“This Residence is the Residence where mankind was first created. This is the birthplace of man.”
Anecdotes of Oyasama, no. 161
Apparently, in the pioneering days of America, families did not own a large pot, and making ham entailed cutting a large leg of pork on both ends so that it would fit into their pots. Times have changed, and people’s circumstances have improved. Families now have large pots. Yet, when ham is made, a large, beautiful leg is still cut on both ends before being cured, because that is the way ham has always been made. The method that involves cutting the pork has been handed down, yet the original reason for cutting it seems to have been forgotten.

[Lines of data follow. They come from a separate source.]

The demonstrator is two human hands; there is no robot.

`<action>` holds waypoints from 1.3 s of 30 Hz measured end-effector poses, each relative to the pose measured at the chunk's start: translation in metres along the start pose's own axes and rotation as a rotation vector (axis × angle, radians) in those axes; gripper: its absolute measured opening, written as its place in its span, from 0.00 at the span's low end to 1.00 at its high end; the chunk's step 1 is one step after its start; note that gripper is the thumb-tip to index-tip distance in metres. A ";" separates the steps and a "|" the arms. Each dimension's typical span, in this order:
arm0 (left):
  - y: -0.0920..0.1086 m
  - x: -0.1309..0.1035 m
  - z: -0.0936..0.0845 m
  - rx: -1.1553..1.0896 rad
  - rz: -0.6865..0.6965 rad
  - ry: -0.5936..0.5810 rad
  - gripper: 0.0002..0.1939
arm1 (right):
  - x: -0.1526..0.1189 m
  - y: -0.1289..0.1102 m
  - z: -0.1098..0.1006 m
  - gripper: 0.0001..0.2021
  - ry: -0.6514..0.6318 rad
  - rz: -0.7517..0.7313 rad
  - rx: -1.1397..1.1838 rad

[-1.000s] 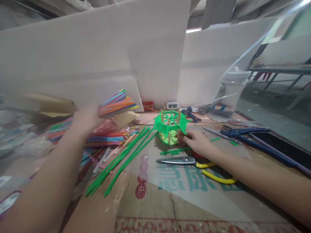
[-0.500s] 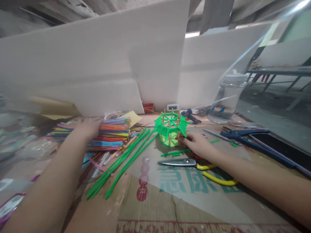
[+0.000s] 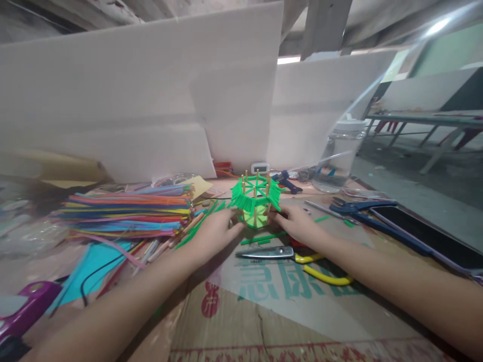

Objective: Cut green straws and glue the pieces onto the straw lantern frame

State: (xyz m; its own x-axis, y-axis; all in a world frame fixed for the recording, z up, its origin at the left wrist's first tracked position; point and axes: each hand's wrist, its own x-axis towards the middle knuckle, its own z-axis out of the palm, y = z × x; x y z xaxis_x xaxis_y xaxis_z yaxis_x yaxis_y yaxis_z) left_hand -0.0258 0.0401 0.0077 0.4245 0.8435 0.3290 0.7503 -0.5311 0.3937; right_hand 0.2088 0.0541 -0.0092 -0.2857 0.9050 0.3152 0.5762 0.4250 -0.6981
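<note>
A small pavilion-like model [image 3: 255, 201] made of green pipe cleaners and upright wooden sticks stands in the middle of the table. My left hand [image 3: 221, 229] is at its left side, fingers curled in against the lower part, over loose green pipe cleaners [image 3: 199, 226]. From the right, my right hand [image 3: 296, 223] pinches the model near its base, the fingertips partly hidden behind a post. Just in front lie scissors [image 3: 271, 252] with yellow handles, and short green cut pieces [image 3: 264, 239].
A thick bundle of coloured pipe cleaners [image 3: 128, 211] lies at the left, with a purple tool [image 3: 32, 304] nearer me. At the back are a glue gun [image 3: 289, 182] and a small white digital device [image 3: 260, 168]. A clear water bottle [image 3: 337, 158], blue-handled tool [image 3: 358, 208] and phone [image 3: 426, 231] occupy the right.
My left hand has come off the coloured bundle and moved right to the model's left side. My right hand stays at the model. The view has shifted slightly to the right.
</note>
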 end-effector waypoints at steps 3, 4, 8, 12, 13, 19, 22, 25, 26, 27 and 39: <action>-0.008 0.003 0.016 -0.101 -0.044 0.075 0.09 | -0.001 -0.002 -0.001 0.11 -0.009 0.011 -0.016; -0.011 0.005 0.020 -0.143 -0.064 0.093 0.10 | -0.001 -0.003 -0.001 0.11 -0.013 0.015 -0.023; -0.019 0.009 0.031 -0.330 -0.067 0.114 0.11 | -0.003 -0.005 -0.002 0.13 -0.023 0.027 -0.034; -0.019 0.006 0.030 -0.315 -0.074 0.141 0.10 | -0.003 -0.006 -0.002 0.11 -0.028 0.028 -0.018; -0.018 0.005 0.028 -0.297 -0.077 0.148 0.09 | -0.003 -0.006 -0.001 0.09 -0.023 0.028 -0.011; -0.020 0.002 0.026 -0.302 -0.038 0.085 0.12 | -0.012 -0.005 -0.008 0.04 0.191 -0.073 0.184; -0.022 0.003 0.028 -0.300 -0.029 0.084 0.13 | -0.017 -0.008 -0.017 0.04 0.331 -0.220 0.135; -0.021 0.003 0.027 -0.274 -0.017 0.074 0.14 | -0.017 -0.011 -0.024 0.09 0.341 -0.411 -0.074; -0.020 0.003 0.026 -0.262 -0.013 0.070 0.14 | -0.017 -0.012 -0.025 0.11 0.317 -0.461 -0.138; -0.018 0.003 0.026 -0.250 -0.010 0.066 0.14 | -0.016 -0.012 -0.026 0.12 0.292 -0.499 -0.194; -0.018 0.003 0.025 -0.188 -0.014 0.058 0.15 | -0.009 -0.007 -0.036 0.06 0.342 -0.696 -0.425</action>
State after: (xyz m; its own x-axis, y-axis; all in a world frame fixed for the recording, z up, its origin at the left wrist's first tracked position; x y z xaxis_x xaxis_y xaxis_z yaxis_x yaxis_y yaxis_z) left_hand -0.0253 0.0537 -0.0198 0.3803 0.8481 0.3690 0.6455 -0.5291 0.5507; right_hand 0.2349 0.0437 0.0155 -0.4723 0.3650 0.8023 0.6124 0.7905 0.0009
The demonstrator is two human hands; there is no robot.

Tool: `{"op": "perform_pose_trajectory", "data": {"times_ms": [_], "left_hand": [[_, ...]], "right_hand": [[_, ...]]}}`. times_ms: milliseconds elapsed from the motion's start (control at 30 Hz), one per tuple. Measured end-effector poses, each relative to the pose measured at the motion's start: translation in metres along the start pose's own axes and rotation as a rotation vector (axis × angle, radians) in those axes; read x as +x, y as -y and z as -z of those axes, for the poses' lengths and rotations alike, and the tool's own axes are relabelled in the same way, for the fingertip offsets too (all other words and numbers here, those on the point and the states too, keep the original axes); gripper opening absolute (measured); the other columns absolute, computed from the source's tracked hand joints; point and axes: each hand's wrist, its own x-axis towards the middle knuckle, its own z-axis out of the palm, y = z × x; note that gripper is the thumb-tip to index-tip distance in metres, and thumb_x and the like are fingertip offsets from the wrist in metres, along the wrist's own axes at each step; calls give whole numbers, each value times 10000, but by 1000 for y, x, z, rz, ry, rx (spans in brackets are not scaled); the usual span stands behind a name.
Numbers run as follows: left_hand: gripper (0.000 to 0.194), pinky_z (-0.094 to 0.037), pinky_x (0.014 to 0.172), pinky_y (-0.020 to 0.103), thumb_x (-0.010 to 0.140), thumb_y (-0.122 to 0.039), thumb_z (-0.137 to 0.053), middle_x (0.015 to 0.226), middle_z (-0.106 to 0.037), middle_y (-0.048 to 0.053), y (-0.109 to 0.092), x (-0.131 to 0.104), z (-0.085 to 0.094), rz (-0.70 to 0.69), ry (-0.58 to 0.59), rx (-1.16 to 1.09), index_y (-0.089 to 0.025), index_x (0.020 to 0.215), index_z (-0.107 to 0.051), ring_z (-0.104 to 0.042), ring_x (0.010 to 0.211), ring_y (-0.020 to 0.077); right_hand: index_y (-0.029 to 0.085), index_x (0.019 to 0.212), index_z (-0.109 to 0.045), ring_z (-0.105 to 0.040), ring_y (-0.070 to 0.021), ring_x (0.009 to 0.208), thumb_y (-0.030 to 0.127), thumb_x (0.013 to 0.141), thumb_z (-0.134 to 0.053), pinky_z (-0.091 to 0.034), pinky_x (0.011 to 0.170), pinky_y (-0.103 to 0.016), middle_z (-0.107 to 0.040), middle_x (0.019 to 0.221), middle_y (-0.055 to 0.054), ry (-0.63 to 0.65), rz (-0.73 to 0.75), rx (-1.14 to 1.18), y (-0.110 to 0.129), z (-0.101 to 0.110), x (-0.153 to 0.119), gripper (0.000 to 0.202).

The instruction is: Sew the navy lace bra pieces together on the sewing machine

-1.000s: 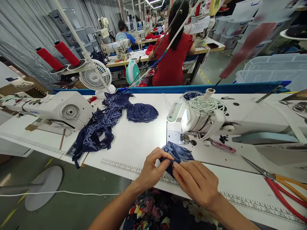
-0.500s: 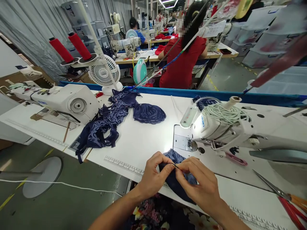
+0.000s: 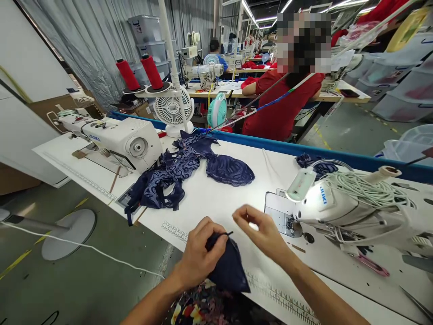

In our lives, we may do many things in a way that has little to do with their original purposes. We may be sacrificing something important while focusing on trivial details. Distracted by worrying about trifles, we may have lost sight of—and may be straying away from—the original meaning of what we are doing. This situation can lead to unwanted consequences.
When we forget our origin, we tend to choose the easy path and lose focus. Such is human nature. We lose clarity on who we are, what we are doing, and for what purpose. Everything becomes blurry.
Truth is to be found in the origin. If we know our starting point, it is not difficult to see where we are. When we detect any deviation, we can correct it. We can have a clear idea of the direction in which we should be moving.
Jiba is the place of origin from which all of us humans came. It is, therefore, wise to return to Jiba from time to time and ask ourselves where we are now and where we are going from now on. Perhaps we can think about questions such as: “To whom can I bring joy and happiness with the life I was given in this world?” This may increase clarity about what the focus of our life can be.